Williston residents with children who will be 5 years old by Sept. 1, can attend Allen Brook School’s kindergarten registration, held April 2, 3 and 4 at the school. Parents can go to the school’s website, wsdvt.org, and click on the link to chose an appointment time, or call 879-5806.
New Williston Alzheimer’s support group
A new group to provide emotional, educational and social support for caregivers of those with Alzheimer’s disease and other dementias will begin meeting at 5 p.m. the fourth Tuesday of every month at the Alzheimer’s Association, Vermont Chapter in Williston. For more information, call 272-3900 or visit alz.org/Vermont.

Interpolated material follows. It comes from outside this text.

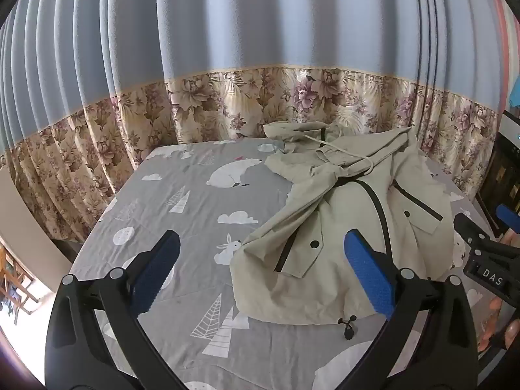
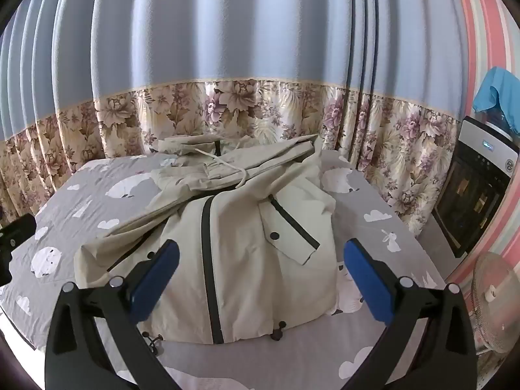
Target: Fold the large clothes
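Left gripper (image 1: 261, 268) fingers spread wide, holding nothing, above bed sheet (image 1: 182, 214); jacket (image 1: 351, 227) lies ahead, mostly toward its right finger

Right gripper (image 2: 261, 268) fingers also wide apart, empty; jacket (image 2: 234, 243) spread on bed sheet (image 2: 373, 227) straight ahead between fingers, hem nearest, hood farthest by curtain (image 2: 227, 65)

Sleeve (image 2: 130, 227) reaches out beyond left finger; black zipper (image 2: 208, 260) runs down jacket front

Fan (image 2: 494, 295) outside right finger
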The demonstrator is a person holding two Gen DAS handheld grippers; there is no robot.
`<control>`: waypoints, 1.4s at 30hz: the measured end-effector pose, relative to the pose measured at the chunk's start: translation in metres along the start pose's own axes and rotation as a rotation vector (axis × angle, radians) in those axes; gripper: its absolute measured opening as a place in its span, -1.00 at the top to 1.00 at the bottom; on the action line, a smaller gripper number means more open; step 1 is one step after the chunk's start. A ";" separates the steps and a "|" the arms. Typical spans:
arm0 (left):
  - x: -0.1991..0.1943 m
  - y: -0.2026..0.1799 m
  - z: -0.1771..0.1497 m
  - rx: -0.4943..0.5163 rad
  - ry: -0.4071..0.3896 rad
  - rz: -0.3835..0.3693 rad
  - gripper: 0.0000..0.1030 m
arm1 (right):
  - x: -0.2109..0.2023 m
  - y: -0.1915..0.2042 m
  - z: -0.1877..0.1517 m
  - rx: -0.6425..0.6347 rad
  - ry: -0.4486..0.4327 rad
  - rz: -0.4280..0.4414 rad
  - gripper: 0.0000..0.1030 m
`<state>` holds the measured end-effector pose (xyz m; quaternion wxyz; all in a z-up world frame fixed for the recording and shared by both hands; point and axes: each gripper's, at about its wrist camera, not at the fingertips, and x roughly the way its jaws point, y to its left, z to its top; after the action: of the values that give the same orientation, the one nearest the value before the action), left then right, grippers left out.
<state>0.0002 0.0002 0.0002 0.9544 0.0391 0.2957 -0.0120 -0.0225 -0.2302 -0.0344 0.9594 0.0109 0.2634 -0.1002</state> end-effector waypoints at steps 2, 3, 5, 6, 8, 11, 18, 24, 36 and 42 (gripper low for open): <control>-0.001 0.000 0.000 0.001 -0.008 -0.002 -0.94 | 0.000 0.001 0.000 0.003 -0.006 0.000 -0.96; 0.000 0.000 0.000 -0.004 -0.003 -0.005 -0.94 | 0.000 0.002 0.000 0.004 -0.005 0.001 -0.96; 0.000 -0.001 0.000 0.001 -0.004 0.000 -0.94 | -0.001 0.003 0.000 0.004 -0.006 0.001 -0.96; 0.003 0.001 0.001 0.001 -0.003 0.002 -0.94 | -0.001 0.003 0.000 0.004 -0.005 0.001 -0.96; 0.006 0.002 0.000 0.002 0.001 0.006 -0.94 | -0.002 0.004 0.000 0.004 -0.003 0.000 -0.96; 0.006 0.003 0.001 0.000 -0.001 0.010 -0.94 | 0.004 0.000 0.001 0.004 0.002 -0.001 -0.96; 0.012 0.000 -0.002 0.003 0.006 0.012 -0.94 | 0.008 -0.006 0.003 0.006 0.013 0.000 -0.96; 0.013 0.000 -0.004 0.003 0.005 0.012 -0.94 | 0.009 -0.002 0.000 0.000 0.009 -0.004 -0.96; 0.017 0.000 -0.004 0.003 0.011 0.013 -0.94 | 0.012 0.002 -0.001 -0.007 0.003 0.003 -0.96; 0.024 -0.001 -0.006 0.006 0.019 0.015 -0.94 | 0.015 0.005 -0.003 -0.015 0.001 0.005 -0.96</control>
<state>0.0162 -0.0004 -0.0188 0.9515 0.0443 0.3044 -0.0051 -0.0104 -0.2284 -0.0453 0.9596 0.0044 0.2646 -0.0957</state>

Williston Fire Department pancake breakfast March 24
The Williston Fire Department will hold its annual community pancake breakfast on March 24, serving pancakes, eggs, hash browns, sausage, fruit and beverages from 8 a.m. to 12:30 p.m. Residents can meet members of the Williston Fire Department and support Williston’s Emergency Services. The breakfast is $8 for adults, $6 for seniors and $5 for children ages 2-12. Parking is available along Talcott Road and at Allen Brook School.
Dog licenses due April 1
Dogs in Williston and across the state must be registered and licensed by April 1. Licenses are good for one year.
Not only is registering and licensing dogs required by state statute, it helps locate lost dogs and reunite them with owners, as well as providing rabies information that can be critical in case of a dog bite. Tags also assist the Williston Police Department, which handles animal control problems. Money from dog licenses helps fund garbage cans and pet waste bags along the town’s recreation paths.
Remove bird feeders to avoid tempting bears
The Vermont Fish & Wildlife Department is urging people to take down their bird feeders to avoid attracting bears that are emerging from their winter dens and looking for food.
“It is best to remove food sources before hungry bears locate them,” said Fish & Wildlife’s Col. David LeCours in a press release. “We highly recommend taking down bird feeders and not feeding birds until December 1.”
LeCours also advised residents not to leave pet food outside, wash down grills and secure garbage containers.
“And above all, never purposely leave food out for bears,” LeCours said. “Feeding bears may seem kind, but it is almost a sure death sentence for them. Help keep bears wild. We care about these bears as much as anyone. Having to destroy one that has become a threat to human safety is not a pleasant experience, and we know that moving them to another location doesn’t change their behavior. They continue to seek food near people because they have learned that it works.”
Vermont law prohibits a person from killing a bear that has been attracted to any artificial bait or food such as birdseed. The fine for doing so can be as high as $1,000.